In fact, your score of 72% is slightly higher than the average score of 64%. This suggests that you have utilised a somewhat smaller range of moral principles than average in order to make judgements about the scenarios presented in this test, and that you have, at least on occasion, judged aspects of the acts and circumstances depicted here to be morally irrelevant that other people consider to be morally relevant.
This category has to do with the impact of geographical distance on the application of moral principles. The idea here is to determine whether moral principles are applied equally when dealing with sets of circumstances and acts that differ only in their geographical location in relation to the person making the judgement.
Your score of 100% is significantly higher than the average score of 72% in this category.
The suggestion then is that geographical distance plays little, if any, role in your moral thinking.

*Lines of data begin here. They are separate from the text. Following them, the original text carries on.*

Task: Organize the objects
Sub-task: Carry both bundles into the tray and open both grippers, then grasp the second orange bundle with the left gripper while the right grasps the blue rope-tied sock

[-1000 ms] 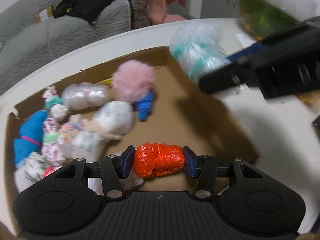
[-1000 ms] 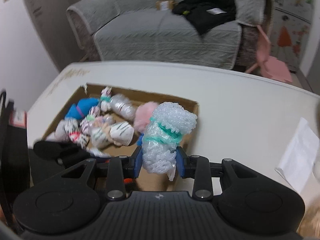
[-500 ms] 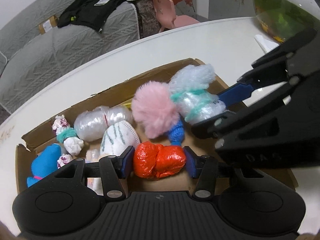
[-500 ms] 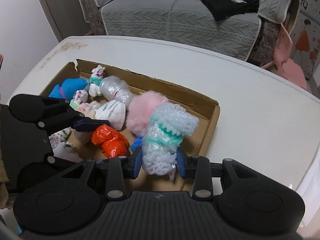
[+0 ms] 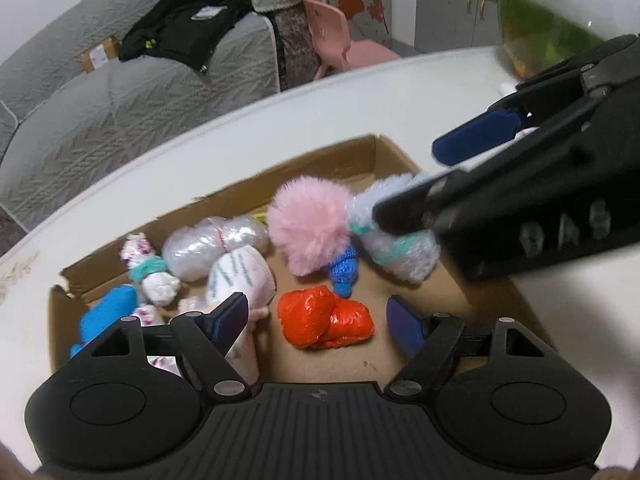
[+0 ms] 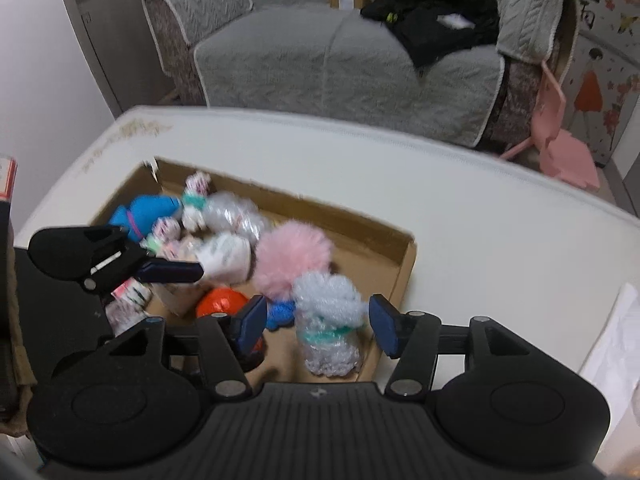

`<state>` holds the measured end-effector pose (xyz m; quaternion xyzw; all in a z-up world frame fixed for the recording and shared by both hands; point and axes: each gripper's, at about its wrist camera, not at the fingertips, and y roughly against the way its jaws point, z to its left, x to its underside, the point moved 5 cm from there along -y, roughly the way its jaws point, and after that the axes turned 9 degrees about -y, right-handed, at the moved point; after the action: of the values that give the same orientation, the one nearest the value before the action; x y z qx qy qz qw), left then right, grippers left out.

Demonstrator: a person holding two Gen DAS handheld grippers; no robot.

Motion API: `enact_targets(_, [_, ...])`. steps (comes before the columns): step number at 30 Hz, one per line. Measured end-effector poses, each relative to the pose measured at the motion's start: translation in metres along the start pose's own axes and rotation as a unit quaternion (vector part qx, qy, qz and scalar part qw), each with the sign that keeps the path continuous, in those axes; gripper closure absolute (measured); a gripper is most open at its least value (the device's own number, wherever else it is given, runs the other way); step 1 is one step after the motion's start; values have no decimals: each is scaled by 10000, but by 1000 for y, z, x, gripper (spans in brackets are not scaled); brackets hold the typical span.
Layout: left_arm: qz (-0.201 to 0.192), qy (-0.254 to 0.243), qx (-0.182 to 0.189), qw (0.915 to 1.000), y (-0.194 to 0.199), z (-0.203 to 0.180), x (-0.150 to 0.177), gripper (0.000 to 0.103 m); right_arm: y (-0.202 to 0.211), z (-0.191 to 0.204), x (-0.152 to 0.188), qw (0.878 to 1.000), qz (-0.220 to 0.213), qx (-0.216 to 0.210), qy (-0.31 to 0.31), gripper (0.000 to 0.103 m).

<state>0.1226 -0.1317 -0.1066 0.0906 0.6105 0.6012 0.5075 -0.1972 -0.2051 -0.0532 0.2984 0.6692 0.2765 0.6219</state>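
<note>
Both grippers hang over the cardboard tray [image 5: 400,164] on the white surface [image 6: 480,220], and both have just been opening. The left gripper [image 5: 316,322] has its jaws spread wide, and the orange foil bundle [image 5: 326,318] lies on the tray floor between them, clear of both blue pads [image 5: 230,316], gaps showing on each side. Beyond those jaws sits the pink pom-pom [image 5: 308,224], with a small blue knitted piece [image 5: 344,274] tucked just under it. Off the left jaw's side: a white striped sock ball [image 5: 240,276], a clear plastic-wrapped bundle [image 5: 216,242], a floral roll with a teal band [image 5: 148,268] and a bright blue plush piece [image 5: 106,312], all crowded together at that end of the tray.

Over to the right gripper [image 6: 318,322]: jaws parted too, and the bubble-wrap roll with its teal band [image 6: 328,320] stands between them, in the tray's near corner. Neither pad presses on it; there is daylight on both sides. The pom-pom touches the roll just ahead of the jaws. From the left wrist view the right gripper comes in from the right and partly covers that roll. Behind the surface stand a grey sofa [image 6: 340,56] with black clothing [image 6: 432,28] on it and a pink child's chair [image 5: 336,36].
</note>
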Motion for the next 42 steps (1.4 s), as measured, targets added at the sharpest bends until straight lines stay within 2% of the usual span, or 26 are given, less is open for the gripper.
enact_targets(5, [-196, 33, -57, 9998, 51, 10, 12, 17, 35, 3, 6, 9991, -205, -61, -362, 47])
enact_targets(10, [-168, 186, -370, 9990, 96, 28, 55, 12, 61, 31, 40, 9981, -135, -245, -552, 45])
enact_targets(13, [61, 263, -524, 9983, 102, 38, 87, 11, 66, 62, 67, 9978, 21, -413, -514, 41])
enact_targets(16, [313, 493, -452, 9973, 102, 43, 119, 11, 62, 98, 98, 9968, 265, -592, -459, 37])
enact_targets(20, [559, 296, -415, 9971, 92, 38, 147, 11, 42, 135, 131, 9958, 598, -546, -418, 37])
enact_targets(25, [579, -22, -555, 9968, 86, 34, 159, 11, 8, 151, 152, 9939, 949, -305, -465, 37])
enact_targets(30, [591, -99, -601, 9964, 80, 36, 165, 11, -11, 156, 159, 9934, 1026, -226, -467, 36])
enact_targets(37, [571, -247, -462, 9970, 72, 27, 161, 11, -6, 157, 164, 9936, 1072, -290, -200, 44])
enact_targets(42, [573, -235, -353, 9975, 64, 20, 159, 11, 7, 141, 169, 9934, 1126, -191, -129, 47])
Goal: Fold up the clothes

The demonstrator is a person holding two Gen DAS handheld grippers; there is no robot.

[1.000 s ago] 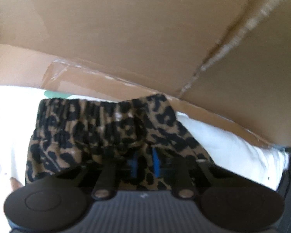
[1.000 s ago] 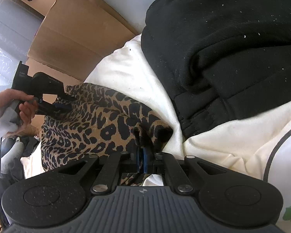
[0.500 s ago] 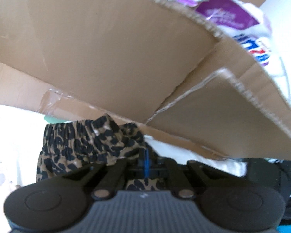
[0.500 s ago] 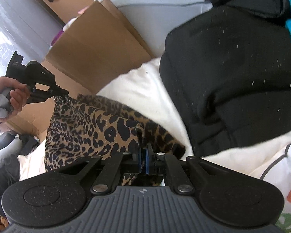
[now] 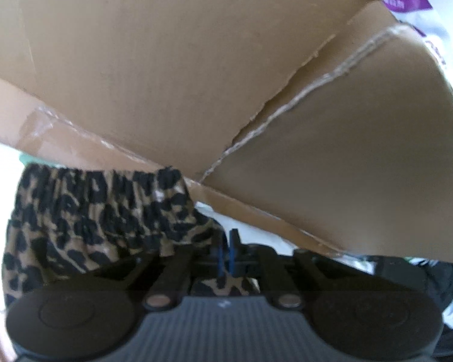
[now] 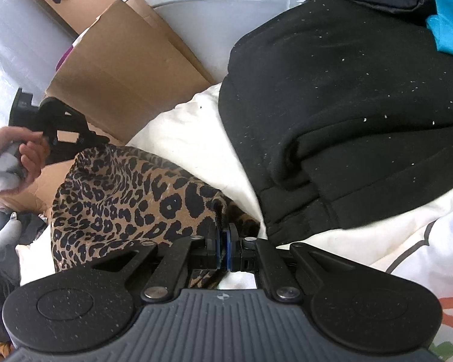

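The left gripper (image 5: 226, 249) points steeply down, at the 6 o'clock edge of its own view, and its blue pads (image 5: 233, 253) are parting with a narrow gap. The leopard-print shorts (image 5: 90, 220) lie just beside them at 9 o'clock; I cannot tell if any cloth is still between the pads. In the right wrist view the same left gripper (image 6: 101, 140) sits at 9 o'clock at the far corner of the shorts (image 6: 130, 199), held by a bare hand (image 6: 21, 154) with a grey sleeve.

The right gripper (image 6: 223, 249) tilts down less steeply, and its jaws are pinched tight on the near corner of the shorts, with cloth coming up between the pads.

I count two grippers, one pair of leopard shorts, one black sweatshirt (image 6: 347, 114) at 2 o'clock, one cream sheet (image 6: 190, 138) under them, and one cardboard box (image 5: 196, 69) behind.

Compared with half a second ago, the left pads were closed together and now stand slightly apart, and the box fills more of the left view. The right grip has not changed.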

In this category, we look at the impact of family loyalty and ties on the way in which moral principles are applied. The idea here is to determine whether moral principles are applied without modification or qualification when you're dealing with sets of circumstances and acts that differ only in whether the participants are related through family ties to the person making the judgement.
Your score of 51% is not greatly different to the average score of 52% in this category.
But what is significant is that it is low enough to suggest that issues of family relatedness are a relevant factor in your moral thinking. Probably, you think that you have a slightly greater moral obligation towards people who are related to you than towards those who are not. If you do think that, then it decreases the parsimoniousness of your moral framework.
Acts and Omissions
This category has to do with whether there is a difference between the moral status of acting and omitting to act where the consequences are the same in both instances. [...]
Your score of 35% is much lower than the average score of 61% in this category.
This suggests that the difference between acting and omitting to act is a relevant factor in your moral framework. Usually, this will mean thinking that those who act have greater moral culpability than those who simply omit to act. To insist on a moral distinction between acting and omitting to act is to decrease the parsimoniousness of your moral framework.
This category has to do with whether scale is a factor in making moral judgements. A simple example will make this clear. Consider a situation where it is possible to save ten lives by sacrificing one life. Is there a moral difference between this choice and one where the numbers of lives involved are different but proportional - for example, saving 100 lives by sacrificing ten? In this category then, the idea is to determine whether moral principles are applied without modification or qualification when you're dealing with sets of circumstances that differ only in their scale, as in the sense described above.
Your score of 100% is significantly higher than the average score of 73% in this category.
It seems that scale, as it is described above, is not an important consideration in your moral worldview. But if, contrary to our findings, it is important, then it decreases the parsimoniousness of your moral framework.